- WHAT THIS TASK INVOLVES:
Once the line with "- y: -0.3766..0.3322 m" is found in the data, output it and each following line exactly, up to and including the line with "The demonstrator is", and nothing before or after.
:: DATA PROVIDED ::
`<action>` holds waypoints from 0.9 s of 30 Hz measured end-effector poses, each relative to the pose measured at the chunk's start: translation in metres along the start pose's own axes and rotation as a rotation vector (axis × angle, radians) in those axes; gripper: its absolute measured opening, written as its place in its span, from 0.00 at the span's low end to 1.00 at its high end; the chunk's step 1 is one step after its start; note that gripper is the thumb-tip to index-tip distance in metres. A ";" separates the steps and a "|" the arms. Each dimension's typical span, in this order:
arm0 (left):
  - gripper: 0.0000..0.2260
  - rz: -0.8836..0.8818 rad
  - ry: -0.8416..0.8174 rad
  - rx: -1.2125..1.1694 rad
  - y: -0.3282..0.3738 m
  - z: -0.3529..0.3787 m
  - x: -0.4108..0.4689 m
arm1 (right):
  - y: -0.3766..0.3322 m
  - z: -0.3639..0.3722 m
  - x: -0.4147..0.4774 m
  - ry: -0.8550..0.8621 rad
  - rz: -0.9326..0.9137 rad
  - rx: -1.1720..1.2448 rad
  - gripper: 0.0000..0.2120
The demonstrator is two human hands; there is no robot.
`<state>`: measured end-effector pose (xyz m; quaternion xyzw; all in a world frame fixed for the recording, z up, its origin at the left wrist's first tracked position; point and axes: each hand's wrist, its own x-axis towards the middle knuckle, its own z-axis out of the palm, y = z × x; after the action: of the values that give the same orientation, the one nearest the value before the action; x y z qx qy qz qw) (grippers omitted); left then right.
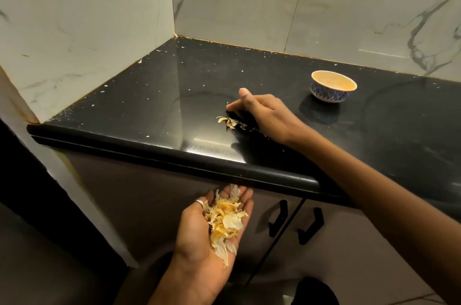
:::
- SOLUTION TO THIS EXERCISE:
  - y: -0.3766..0.3322 m
  - z: -0.3639..0.3722 m
  - x: -0.4147..0.4774 m
  - ry: -0.8550..0.8621 rad
  - rz: -0.9326..0.9137 rad
  - rx: -1.1720..1.2448 rad
  - gripper: 0.0000..0.2120
The demonstrator is two human hands; there is no robot.

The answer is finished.